Digital tools are helping to change the way healthcare is delivered. They play an increasing role in chronic disease management, remote monitoring, and even in collecting data about exercise, heart rate, and sleep through wearable consumer devices.

"The development and widespread use of these technologies is limited by a lack of efficacy data, lack of implementation guidance, and, most of all, by lack of systematic collaboration among researchers, clinicians, patients, and other stakeholders," said Megan L. Ranney, MD, MPH, who serves as director of the center.

Development of the Center resulted from a decade of collaboration between the medical school and the health system.  

"We will help people from across our hospital and university campuses to go from ‘idea-to-impact’ quickly, efficiently, and ethically," Ranney said.
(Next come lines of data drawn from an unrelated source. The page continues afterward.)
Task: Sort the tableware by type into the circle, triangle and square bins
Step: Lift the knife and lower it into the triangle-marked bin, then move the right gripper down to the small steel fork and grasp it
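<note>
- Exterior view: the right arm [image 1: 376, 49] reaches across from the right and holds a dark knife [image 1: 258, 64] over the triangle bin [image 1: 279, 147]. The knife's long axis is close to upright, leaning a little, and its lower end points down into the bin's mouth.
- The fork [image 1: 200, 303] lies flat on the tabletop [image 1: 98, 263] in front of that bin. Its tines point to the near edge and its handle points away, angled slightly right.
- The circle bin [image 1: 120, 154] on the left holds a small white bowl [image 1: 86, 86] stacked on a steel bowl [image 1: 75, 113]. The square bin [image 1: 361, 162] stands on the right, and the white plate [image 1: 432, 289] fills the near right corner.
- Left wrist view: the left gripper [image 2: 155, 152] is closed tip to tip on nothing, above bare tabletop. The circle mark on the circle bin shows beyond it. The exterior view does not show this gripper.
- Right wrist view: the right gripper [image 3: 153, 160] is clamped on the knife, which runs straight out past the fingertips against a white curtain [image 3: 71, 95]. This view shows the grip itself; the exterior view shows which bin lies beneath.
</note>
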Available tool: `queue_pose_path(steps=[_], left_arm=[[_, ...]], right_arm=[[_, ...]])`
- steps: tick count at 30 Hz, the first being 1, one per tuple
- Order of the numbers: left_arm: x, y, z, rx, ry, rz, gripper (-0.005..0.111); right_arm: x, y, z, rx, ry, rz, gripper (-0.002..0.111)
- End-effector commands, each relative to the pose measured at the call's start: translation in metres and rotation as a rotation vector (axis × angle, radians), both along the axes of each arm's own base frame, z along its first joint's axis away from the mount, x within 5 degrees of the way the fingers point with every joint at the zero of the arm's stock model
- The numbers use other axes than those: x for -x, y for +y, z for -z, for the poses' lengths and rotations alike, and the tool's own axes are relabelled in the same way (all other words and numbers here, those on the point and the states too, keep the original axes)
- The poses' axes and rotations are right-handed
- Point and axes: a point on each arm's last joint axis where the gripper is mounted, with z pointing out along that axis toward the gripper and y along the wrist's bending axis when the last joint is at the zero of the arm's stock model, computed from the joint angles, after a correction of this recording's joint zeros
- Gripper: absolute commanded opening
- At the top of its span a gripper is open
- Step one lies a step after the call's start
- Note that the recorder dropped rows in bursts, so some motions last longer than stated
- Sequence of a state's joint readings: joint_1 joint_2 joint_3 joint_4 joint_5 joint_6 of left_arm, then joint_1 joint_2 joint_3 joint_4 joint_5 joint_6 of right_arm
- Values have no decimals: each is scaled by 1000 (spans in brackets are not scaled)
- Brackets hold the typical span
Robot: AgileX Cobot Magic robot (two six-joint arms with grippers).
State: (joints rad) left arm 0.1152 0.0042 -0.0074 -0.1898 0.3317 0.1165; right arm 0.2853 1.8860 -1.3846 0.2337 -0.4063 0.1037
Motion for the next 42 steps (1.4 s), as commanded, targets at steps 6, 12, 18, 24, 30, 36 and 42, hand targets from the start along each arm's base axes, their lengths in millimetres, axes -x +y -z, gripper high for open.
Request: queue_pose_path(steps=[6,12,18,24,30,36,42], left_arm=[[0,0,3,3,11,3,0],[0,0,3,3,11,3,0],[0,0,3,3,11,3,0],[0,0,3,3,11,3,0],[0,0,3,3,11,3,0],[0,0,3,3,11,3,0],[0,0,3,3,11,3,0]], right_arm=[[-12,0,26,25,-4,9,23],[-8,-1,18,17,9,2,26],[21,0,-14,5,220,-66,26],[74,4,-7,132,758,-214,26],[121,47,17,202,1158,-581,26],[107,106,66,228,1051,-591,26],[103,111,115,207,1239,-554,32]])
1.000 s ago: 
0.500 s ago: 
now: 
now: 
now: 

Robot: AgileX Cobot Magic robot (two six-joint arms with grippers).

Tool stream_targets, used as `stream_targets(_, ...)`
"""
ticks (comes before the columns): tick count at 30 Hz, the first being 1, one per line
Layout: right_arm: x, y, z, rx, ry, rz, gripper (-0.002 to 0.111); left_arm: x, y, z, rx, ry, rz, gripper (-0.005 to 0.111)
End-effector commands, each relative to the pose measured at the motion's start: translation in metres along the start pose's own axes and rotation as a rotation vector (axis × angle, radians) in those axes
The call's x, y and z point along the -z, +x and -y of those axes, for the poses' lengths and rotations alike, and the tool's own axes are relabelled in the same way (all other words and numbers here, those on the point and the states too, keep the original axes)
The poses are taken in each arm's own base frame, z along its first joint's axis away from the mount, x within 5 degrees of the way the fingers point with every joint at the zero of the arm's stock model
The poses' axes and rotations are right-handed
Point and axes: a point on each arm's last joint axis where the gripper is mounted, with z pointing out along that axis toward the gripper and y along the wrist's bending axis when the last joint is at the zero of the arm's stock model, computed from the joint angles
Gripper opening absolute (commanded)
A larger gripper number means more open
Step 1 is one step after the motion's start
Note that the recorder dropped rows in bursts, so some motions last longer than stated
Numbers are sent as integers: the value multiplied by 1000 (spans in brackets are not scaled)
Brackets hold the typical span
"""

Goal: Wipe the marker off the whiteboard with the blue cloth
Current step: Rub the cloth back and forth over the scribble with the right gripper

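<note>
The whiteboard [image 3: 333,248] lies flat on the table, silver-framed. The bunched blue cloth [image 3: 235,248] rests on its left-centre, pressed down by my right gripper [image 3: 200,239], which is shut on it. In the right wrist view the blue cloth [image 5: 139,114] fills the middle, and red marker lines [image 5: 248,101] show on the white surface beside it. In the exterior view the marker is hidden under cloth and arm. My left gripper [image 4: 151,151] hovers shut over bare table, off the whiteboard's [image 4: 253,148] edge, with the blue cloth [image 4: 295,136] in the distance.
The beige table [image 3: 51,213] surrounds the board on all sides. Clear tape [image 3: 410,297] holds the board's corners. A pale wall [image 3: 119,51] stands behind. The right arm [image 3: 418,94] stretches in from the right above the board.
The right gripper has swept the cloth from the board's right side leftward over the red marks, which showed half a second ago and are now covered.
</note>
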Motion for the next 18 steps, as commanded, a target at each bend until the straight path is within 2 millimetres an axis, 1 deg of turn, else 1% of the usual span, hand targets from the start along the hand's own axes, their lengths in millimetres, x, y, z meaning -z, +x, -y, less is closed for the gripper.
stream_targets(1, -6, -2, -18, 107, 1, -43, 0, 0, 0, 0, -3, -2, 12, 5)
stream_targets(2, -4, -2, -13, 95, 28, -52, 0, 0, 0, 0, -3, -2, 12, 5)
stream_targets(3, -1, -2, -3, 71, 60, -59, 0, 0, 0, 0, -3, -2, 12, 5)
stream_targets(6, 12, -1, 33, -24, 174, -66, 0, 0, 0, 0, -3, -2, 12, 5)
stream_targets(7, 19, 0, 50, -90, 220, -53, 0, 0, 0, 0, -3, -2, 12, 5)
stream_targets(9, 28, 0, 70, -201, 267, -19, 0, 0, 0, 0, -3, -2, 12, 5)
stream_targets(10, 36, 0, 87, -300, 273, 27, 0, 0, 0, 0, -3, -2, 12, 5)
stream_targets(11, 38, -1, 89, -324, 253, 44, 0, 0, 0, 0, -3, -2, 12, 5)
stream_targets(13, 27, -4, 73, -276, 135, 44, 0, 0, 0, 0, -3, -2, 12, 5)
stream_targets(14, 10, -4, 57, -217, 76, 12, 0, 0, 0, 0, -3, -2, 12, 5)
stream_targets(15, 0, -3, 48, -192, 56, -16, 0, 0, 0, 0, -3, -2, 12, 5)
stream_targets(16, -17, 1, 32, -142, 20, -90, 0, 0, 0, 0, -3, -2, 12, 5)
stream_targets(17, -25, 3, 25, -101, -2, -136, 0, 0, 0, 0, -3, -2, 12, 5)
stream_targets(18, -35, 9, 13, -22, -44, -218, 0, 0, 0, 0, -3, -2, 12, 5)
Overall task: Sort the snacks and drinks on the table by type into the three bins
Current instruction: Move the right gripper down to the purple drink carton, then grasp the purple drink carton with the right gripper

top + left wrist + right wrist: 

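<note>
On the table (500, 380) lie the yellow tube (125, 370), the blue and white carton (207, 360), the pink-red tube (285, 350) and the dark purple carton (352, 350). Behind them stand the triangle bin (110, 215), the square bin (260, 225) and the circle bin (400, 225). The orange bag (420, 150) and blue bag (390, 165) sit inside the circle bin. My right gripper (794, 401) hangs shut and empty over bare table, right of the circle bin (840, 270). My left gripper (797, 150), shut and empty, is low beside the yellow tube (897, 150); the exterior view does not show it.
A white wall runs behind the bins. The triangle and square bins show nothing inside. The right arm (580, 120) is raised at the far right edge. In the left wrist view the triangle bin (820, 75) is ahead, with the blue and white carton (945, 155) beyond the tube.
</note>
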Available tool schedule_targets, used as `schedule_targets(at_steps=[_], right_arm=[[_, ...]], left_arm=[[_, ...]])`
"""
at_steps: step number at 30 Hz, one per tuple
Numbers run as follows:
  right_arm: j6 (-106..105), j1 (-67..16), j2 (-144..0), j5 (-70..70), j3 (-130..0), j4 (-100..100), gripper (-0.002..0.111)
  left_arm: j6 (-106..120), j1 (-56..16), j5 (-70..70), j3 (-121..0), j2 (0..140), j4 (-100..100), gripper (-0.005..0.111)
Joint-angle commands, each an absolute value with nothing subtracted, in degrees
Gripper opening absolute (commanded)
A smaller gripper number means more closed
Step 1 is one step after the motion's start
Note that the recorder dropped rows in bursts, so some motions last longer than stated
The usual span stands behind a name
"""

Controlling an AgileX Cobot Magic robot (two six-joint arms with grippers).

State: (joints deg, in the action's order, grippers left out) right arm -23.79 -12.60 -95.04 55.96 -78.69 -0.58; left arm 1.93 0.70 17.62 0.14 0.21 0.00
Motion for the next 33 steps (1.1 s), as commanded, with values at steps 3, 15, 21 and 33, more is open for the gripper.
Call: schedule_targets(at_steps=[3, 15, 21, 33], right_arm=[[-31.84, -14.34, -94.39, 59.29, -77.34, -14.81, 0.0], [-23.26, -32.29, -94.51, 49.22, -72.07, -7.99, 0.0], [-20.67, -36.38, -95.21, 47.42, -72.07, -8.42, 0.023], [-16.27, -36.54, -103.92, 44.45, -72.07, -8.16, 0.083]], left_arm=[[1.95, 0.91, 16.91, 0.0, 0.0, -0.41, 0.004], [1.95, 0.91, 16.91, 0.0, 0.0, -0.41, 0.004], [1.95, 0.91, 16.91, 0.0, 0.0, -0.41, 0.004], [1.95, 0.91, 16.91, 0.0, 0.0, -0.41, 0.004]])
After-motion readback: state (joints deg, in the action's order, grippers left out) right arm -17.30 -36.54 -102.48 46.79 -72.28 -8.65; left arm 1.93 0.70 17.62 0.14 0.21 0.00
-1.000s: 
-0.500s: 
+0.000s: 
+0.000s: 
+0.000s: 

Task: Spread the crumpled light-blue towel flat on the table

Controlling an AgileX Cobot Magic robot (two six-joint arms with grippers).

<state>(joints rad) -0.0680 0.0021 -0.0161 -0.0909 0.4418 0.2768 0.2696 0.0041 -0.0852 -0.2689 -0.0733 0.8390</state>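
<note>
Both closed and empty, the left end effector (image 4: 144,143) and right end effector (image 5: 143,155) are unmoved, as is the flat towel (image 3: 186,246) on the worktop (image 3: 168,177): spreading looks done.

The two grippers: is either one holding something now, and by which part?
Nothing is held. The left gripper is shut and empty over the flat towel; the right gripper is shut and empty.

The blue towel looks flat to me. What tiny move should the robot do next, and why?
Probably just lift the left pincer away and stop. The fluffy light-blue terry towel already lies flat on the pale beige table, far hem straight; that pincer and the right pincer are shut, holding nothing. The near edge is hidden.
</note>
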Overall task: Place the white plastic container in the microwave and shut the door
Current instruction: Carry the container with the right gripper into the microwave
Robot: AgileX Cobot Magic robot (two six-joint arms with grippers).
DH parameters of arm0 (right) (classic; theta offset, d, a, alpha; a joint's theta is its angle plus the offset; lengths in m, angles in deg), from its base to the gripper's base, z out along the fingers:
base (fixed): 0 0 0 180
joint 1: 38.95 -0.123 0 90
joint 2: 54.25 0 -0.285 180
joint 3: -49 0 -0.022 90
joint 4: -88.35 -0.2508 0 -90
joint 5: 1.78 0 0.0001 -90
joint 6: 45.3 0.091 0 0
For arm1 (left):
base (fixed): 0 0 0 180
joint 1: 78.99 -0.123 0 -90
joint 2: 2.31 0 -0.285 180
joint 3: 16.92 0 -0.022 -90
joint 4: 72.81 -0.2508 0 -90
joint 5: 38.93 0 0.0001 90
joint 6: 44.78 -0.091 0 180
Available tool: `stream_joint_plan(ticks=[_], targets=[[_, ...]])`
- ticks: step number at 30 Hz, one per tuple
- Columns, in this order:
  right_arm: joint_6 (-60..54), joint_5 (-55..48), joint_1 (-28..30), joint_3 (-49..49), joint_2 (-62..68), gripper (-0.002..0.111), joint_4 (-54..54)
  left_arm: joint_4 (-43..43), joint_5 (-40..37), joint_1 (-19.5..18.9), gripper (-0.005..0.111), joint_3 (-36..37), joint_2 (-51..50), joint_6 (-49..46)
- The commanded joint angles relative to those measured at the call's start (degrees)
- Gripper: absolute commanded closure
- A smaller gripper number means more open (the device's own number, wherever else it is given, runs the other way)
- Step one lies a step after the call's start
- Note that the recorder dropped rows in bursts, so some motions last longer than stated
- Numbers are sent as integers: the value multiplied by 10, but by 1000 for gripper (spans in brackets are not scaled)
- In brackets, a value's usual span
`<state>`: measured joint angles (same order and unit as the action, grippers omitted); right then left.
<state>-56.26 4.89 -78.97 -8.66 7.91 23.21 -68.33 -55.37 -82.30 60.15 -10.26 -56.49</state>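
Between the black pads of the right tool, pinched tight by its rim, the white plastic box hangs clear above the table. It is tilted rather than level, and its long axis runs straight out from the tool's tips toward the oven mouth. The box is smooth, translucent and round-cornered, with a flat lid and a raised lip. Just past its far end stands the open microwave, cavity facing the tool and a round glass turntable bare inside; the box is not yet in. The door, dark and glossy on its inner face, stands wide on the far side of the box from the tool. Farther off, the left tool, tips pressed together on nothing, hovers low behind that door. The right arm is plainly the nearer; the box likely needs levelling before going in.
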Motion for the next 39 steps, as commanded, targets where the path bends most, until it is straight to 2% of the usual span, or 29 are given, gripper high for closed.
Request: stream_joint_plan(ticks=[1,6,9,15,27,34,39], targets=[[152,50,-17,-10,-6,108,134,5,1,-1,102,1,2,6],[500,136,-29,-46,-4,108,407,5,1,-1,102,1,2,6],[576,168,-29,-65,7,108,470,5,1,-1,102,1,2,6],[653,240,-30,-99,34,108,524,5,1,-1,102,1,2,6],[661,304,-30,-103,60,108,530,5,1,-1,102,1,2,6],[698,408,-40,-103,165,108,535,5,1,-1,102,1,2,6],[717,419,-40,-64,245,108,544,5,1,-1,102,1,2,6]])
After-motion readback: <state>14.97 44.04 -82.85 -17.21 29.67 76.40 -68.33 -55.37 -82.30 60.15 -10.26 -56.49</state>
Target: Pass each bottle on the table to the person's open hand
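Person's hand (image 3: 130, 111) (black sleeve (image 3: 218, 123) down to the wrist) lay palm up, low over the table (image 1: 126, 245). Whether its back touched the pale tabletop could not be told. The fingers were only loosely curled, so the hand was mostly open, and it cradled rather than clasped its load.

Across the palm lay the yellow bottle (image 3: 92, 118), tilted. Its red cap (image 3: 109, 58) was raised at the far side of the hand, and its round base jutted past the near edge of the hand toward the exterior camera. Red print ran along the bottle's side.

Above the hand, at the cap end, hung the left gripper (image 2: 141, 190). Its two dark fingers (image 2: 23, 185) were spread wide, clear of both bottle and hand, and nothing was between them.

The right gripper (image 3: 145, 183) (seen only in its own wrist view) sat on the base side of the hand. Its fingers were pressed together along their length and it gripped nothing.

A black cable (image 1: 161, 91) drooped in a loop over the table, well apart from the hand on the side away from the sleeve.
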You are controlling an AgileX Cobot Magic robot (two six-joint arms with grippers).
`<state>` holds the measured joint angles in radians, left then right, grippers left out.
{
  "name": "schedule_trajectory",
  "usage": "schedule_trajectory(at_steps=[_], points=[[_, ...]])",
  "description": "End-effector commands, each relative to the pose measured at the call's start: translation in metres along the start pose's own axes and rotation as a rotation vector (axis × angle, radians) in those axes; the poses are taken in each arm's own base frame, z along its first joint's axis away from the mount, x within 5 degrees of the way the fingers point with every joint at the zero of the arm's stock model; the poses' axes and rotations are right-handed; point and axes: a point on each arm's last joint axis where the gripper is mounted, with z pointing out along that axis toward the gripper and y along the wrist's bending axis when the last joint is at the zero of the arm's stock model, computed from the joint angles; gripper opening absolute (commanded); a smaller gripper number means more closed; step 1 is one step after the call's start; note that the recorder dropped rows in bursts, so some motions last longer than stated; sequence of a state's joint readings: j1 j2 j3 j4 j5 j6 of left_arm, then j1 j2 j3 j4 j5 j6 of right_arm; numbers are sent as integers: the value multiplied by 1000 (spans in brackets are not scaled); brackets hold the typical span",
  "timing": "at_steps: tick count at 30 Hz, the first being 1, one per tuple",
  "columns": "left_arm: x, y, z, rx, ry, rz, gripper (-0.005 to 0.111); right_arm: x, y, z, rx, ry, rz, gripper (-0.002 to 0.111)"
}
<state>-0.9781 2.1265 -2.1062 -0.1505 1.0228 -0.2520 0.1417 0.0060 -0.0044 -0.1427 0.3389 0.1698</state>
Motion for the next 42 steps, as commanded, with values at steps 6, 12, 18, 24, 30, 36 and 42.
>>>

The team will focus on quickly scaling digital treatment modalities to have a broad impact on patients and populations.

"To achieve these functions, the Center will intersect with leading entrepreneurs, academicians, and clinicians across all Brown schools, the Lifespan health system, and the greater Providence area, as well as with national and international business and research leaders in the field," according to the announcement.

Before the Center was established, an earlier initiative, the Emergency Digital Health Innovation program, "developed and studied digital applications in the field of emergency medicine, including text message programs to reduce injury among adolescents, machine learning-based mobile applications to provide support to adults with behavioral health diagnoses, and collaborations on novel social media monitoring programs," according to the release. The new Center will expand this initiative to "encompass all aspects of health, with a focus on equity and vulnerable populations."

"This outstanding partnership will enable us to further develop and apply digital health in the ever-changing practice of medicine," said Timothy J. Babineau, MD, president and CEO of Lifespan.

Mandy Roth is the innovations editor at HealthLeaders.